Devin Griffiths responds to Adam Fales

This is a generous and interesting suggestion: that Seeming Human’s account of the feedback loop can be used to theorize the book’s own reflexive historicism. What would such a feedback loop look like in action? How does the C19 novel reflect upon and condition how we should read the cybernetic, or the history of computing? At a more general level, we might recognize how such a method might inform any interdisciplinary study. This is precisely how Gillian Beer famously characterized studies of science and literature, when she called for scholars to examine the “two-way” traffic between scientific and literary writing in Darwin’s Plots.

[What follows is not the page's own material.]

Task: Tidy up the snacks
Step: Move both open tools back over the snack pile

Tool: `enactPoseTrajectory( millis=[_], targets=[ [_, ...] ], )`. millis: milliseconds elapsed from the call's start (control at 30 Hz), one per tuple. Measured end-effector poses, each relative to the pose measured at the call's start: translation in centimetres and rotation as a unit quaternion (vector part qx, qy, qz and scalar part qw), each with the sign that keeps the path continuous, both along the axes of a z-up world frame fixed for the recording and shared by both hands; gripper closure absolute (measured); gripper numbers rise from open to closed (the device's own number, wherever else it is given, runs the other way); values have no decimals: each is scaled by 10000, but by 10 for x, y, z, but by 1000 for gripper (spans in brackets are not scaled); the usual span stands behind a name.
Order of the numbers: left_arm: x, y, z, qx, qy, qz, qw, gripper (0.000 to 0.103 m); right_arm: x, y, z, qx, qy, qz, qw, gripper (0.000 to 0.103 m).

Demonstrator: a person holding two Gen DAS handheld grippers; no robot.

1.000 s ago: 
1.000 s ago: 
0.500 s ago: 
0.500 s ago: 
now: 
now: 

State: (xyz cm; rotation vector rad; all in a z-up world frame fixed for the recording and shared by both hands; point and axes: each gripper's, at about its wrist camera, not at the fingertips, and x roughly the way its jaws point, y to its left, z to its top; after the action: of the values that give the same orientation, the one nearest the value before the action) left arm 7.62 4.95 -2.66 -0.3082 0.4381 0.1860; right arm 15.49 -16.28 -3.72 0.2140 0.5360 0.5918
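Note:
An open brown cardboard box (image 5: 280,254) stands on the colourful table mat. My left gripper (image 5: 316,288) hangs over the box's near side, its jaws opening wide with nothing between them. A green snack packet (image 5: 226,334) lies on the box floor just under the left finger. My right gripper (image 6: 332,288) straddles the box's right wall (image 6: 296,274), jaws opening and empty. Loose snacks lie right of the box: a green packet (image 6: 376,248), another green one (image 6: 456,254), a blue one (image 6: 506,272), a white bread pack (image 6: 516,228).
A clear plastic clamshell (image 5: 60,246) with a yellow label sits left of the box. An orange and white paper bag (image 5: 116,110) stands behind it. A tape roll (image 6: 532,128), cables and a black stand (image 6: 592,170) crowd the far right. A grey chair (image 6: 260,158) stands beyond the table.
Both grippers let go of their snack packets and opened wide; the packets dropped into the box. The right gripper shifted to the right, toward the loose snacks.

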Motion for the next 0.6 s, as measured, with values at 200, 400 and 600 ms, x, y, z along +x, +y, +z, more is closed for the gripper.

Surprisingly, it’s a call that often is not often heard, even by some of the most gregariously interdisciplinary writers. That’s because thoroughly cross-disciplinary work is really, really hard. I’ve made this point before, but it’s important to recognize that Beer’s ‘two-way’ street needs at least four lanes. That is, the zippy external study of interplay must run alongside the slow but accurate work of internal description of each field. Seeming Human is filled with both wonderful readings of literature and sharp accounts of the various computational models it works with (though I did sense some slippage between Shannon’s definition of information and a more traditional, semantic understanding of what information means in the second chapter). I’m left wondering how Seeming Human’s engagement with the history of technology might have incorporated more of this disciplinary feedback. For instance, how did the literary, or characterization, or the novel condition Shannon’s approach to information? But all books must come to an end somewhere. One sign of a particularly good book: it raises questions that future scholarship might try to answer.